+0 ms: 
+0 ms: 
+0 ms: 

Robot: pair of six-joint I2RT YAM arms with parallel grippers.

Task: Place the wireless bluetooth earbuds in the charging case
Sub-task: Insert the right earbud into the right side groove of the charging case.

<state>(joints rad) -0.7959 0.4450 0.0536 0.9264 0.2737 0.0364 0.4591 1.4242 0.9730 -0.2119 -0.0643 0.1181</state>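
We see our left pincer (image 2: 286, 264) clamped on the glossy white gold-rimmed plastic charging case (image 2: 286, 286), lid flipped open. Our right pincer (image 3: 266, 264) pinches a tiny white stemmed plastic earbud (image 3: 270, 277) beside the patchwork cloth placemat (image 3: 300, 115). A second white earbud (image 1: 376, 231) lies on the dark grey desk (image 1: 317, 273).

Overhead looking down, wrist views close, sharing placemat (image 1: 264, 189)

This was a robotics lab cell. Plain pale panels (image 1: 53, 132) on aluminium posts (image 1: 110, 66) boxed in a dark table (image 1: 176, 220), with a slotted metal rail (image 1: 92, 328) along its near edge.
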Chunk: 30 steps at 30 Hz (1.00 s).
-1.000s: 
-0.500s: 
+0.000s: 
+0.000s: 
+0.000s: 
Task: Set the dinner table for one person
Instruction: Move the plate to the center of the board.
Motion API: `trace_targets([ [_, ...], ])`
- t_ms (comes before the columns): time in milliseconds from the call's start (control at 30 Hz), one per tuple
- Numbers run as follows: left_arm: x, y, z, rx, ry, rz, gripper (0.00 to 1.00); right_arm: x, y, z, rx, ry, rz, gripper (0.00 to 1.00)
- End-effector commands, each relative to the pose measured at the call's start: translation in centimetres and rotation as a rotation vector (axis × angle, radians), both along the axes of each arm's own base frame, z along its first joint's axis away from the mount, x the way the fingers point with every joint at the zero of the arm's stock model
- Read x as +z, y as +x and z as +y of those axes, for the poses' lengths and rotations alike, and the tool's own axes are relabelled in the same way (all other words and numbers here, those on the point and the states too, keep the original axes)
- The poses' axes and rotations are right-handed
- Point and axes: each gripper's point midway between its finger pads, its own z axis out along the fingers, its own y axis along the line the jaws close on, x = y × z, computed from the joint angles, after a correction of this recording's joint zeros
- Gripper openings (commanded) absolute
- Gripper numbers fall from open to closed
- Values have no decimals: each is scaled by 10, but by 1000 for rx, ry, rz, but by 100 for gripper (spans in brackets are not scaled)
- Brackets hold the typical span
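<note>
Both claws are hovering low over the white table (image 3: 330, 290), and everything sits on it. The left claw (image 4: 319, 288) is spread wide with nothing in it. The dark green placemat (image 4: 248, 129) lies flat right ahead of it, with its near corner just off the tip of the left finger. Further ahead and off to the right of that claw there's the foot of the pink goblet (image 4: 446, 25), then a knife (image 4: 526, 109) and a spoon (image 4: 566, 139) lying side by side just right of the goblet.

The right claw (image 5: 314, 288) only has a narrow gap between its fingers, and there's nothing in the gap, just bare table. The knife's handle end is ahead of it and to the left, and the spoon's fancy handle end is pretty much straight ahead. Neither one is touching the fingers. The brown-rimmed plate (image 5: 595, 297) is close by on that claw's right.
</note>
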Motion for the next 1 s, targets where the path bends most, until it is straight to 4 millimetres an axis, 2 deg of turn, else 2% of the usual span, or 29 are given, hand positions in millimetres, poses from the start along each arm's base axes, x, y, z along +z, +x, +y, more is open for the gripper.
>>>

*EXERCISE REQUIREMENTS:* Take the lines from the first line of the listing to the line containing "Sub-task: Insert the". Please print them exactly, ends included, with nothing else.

*SOLUTION FOR THIS PROBLEM:*
+0 ms: 
+0 ms: 
+0 ms: 

Robot: pair of six-joint I2RT YAM arms with parallel grippers.

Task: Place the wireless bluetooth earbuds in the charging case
Sub-task: Insert the right earbud into the right side groove of the charging case.

This output is complete as it stands.